# Task to carry out:
Write again exactly the lines in the listing below, starting at the line with "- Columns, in" and ending at the line with "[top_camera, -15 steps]", both included. Pictures are not copied.
*** Block opens ***
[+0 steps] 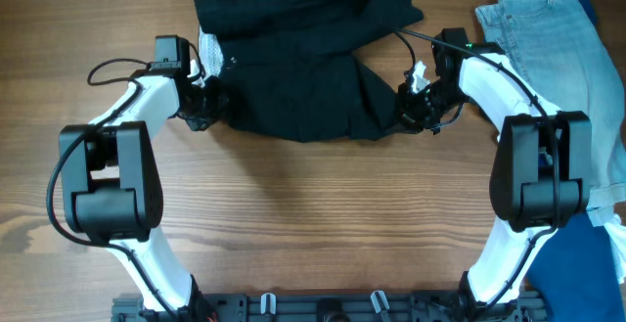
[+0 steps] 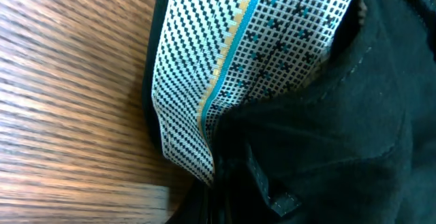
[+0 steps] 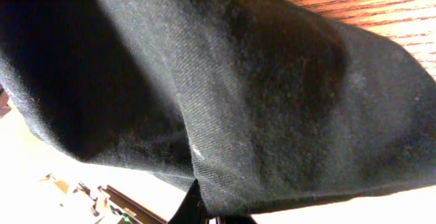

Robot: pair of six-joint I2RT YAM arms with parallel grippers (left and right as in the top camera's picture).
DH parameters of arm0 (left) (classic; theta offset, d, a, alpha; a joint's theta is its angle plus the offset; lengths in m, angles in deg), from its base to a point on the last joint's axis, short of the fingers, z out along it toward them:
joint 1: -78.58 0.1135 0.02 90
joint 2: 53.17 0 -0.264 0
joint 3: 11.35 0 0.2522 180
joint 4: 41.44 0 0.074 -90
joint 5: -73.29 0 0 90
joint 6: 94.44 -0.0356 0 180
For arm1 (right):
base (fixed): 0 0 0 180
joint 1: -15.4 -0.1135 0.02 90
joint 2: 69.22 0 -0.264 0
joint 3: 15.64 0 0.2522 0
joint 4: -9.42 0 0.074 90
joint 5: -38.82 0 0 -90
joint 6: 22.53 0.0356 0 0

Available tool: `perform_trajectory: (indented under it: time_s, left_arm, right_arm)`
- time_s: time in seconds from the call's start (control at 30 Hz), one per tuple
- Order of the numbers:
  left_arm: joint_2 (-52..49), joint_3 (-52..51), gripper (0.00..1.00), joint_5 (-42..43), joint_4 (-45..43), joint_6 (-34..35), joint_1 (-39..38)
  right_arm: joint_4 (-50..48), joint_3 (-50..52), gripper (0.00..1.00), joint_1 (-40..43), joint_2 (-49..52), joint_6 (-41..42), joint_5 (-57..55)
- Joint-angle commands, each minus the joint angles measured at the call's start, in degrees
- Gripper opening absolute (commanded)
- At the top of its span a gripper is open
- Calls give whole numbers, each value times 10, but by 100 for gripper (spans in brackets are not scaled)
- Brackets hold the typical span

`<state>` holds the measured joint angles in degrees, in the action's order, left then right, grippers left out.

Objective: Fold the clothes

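Observation:
The clothes (image 1: 303,63), a large plain black garment, lie crumpled across the far middle of the table. My left gripper (image 1: 203,107) is shut on the garment's left edge. In the left wrist view, black cloth (image 2: 327,135) and a black-and-white checked lining (image 2: 197,67) with a teal stripe fill the frame, burying the left gripper (image 2: 218,214). My right gripper (image 1: 416,107) is shut on the right edge, beside a small white label (image 1: 419,71). In the right wrist view, the black cloth (image 3: 272,88) hangs from the right gripper (image 3: 204,214) and hides most of it.
Light blue jeans (image 1: 543,33) lie at the far right corner, with dark blue fabric (image 1: 608,263) at the right edge. Bare wooden table (image 1: 313,224) stretches in front of the garment. A black rail (image 1: 323,307) runs along the near edge.

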<state>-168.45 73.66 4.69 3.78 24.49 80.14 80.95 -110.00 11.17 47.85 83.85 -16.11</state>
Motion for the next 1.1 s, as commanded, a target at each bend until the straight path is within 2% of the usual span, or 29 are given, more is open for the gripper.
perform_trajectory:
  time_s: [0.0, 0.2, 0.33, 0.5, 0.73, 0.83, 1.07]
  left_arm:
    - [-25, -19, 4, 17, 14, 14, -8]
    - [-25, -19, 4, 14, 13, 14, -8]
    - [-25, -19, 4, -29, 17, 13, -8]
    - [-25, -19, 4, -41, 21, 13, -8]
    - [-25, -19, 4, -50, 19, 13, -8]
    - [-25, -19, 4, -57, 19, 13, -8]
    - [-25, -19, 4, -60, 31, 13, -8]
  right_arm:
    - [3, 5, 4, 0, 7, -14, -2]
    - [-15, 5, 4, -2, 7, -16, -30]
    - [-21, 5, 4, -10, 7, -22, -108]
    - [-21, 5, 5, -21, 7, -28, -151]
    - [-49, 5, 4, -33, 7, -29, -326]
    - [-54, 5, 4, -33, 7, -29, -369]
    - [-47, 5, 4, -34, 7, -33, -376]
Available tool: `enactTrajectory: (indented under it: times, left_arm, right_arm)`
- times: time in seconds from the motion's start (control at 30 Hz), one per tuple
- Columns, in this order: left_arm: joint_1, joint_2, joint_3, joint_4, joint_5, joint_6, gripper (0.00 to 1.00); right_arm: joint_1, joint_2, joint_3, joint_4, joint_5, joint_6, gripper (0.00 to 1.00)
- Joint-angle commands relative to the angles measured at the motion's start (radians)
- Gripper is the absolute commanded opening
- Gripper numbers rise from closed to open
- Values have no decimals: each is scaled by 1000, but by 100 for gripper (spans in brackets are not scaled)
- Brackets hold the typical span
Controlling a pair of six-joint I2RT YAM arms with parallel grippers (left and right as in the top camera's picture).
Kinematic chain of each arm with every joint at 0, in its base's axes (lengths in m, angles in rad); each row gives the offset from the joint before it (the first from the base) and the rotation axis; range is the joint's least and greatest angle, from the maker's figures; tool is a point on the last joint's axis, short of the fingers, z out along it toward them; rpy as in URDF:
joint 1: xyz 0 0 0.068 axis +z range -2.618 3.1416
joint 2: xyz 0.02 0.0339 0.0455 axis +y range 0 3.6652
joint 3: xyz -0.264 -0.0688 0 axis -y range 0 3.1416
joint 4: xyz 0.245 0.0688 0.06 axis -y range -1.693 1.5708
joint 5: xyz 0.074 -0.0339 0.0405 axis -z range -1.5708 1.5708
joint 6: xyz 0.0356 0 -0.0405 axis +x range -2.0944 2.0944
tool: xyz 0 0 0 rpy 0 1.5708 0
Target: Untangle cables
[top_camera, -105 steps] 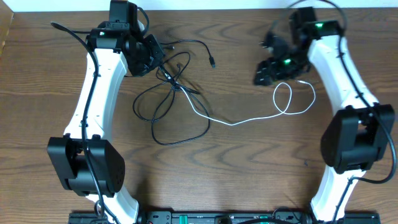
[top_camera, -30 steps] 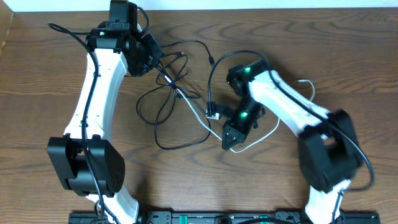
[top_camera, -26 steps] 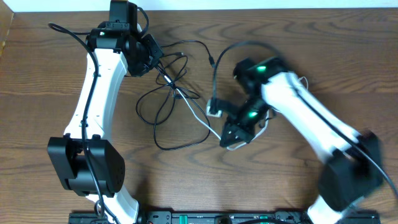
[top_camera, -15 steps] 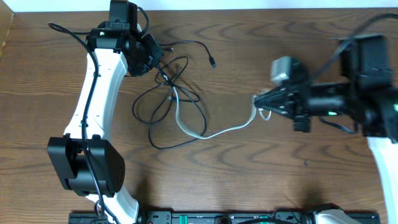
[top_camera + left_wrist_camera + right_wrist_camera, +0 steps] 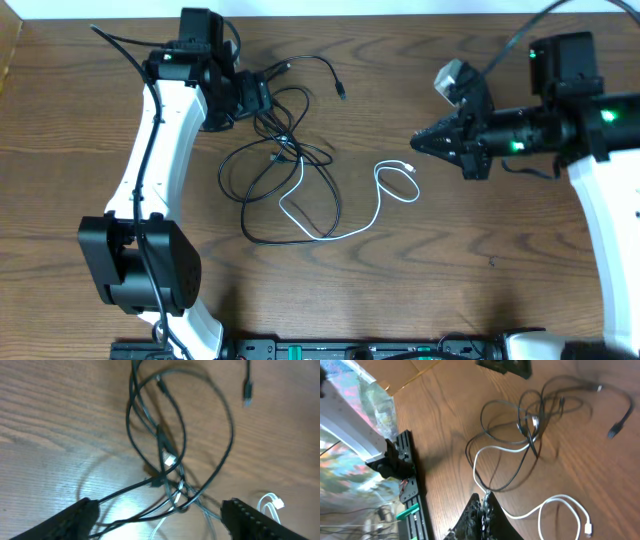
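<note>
White cable (image 5: pixel 345 234) is trailing rightward from the black tangle (image 5: pixel 285 150) under the spread left gripper (image 5: pixel 156 507), its plug (image 5: pixel 412 168) lying nearest the right gripper (image 5: pixel 418 143), pressed shut.

My left gripper (image 5: pixel 256 100) sits at the top edge of the black cables (image 5: pixel 283 150) looped on the table (image 5: pixel 450 270). The white cable (image 5: pixel 340 236) trails right from them. Its plug lies near my right gripper (image 5: pixel 418 143), which is pinched together.
</note>
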Motion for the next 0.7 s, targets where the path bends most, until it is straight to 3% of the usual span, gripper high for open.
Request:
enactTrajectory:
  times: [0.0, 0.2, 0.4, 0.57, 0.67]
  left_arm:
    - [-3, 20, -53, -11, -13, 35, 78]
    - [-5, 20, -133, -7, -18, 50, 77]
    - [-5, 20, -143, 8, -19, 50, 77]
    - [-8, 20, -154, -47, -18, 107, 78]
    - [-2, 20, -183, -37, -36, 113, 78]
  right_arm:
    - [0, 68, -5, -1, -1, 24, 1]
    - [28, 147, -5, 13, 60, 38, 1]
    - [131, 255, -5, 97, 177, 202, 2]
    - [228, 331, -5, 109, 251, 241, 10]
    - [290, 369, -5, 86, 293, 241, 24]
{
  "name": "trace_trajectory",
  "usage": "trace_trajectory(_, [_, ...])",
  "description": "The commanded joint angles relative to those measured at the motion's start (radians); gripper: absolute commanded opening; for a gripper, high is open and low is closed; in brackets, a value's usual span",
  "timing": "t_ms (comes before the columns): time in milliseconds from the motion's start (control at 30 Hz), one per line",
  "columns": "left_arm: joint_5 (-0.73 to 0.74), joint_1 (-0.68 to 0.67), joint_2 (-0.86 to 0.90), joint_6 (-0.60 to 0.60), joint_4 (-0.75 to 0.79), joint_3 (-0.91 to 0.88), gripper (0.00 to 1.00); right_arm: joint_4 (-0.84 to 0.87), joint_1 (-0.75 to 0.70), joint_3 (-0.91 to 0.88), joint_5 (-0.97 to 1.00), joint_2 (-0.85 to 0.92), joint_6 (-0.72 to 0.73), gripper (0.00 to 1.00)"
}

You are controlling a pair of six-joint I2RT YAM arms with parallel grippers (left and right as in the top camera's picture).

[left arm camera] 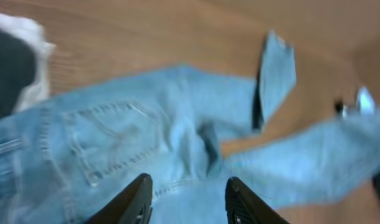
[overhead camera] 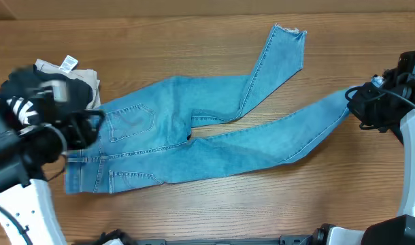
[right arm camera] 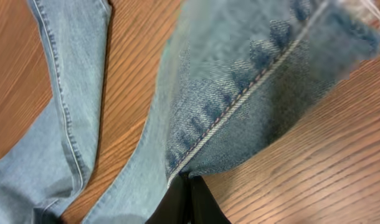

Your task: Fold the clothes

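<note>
Here we are: the jeans point(overhead camera: 194, 129) lie spread across the table point(overhead camera: 194, 41), waist end to the left, legs running off to the right. The upper leg kinks toward the far edge with its frayed hem point(overhead camera: 289, 30) lying free; the lower leg stretches long toward the right arm. The right gripper point(overhead camera: 352, 101) is clamped on the end of that lower leg. Its wrist view shows the fingers point(right arm camera: 175, 205) pressed together on a pinch of denim right at the side seam, the cloth raised a little off the wood. On the other side the left gripper point(left arm camera: 190, 202) hangs over the seat of the jeans, near the back pocket point(left arm camera: 109, 143); its fingers stand apart with nothing between them. A pile of beige and black garments point(overhead camera: 88, 78) sits just beyond the waist, partly under the left arm.

How will this handle? Denim is soft but thick and fairly heavy; it should drape, sag between two holds and drag on the wood rather than slide. The stitched parts look like the firm places to pinch — the waist edge for the left gripper, the hem and seam for the right; a grip on loose mid-panel cloth would likely bunch.
</note>
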Motion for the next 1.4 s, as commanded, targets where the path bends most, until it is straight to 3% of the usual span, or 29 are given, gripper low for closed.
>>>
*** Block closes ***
# Answer area:
- Columns, in this order: left_arm: joint_1, joint_2, joint_3, joint_4, joint_5, joint_6, gripper (0.00 to 1.00); right_arm: joint_1, joint_2, joint_3, joint_4, joint_5, joint_6, gripper (0.00 to 1.00)
- Joint-angle commands relative to the angles measured at the motion's start (radians)
- Gripper is the absolute commanded opening
- Gripper numbers rise from closed to open
- Values have no decimals: each is scaled by 1000, but by 100 for gripper (spans in brackets are not scaled)
- Brackets hold the typical span
Controlling a pair of six-joint I2RT YAM arms with parallel grippers (left and right as in the top camera's picture).
Kinematic chain of each arm with every joint at 0, in its base's axes (lengths in m, angles in rad); each row gives the offset from the joint before it (the first from the base) and the rotation axis; range is the joint's least and greatest angle, from the maker's figures; tool is a point on the last joint's axis, short of the fingers, z out along it toward them; rpy as in URDF:
joint 1: xyz 0 0 0.068 axis +z range -2.618 3.1416
joint 2: xyz 0.02 0.0339 0.0455 axis +y range 0 3.6652
joint 3: xyz -0.264 -0.0688 0 axis -y range 0 3.1416
joint 4: xyz 0.245 0.0688 0.06 axis -y range -1.693 1.5708
joint 5: xyz 0.074 -0.0339 0.0405 axis -z range -1.5708 1.5708
joint 6: xyz 0.0356 0 -0.0405 axis +x range -2.0944 2.0944
tool: xyz 0 0 0 rpy 0 1.5708 0
Target: Untangle cables
[top_camera, -105 steps] 
[top_camera, -30 steps] 
[top_camera, -26 steps] 
[top_camera, -15 steps] 

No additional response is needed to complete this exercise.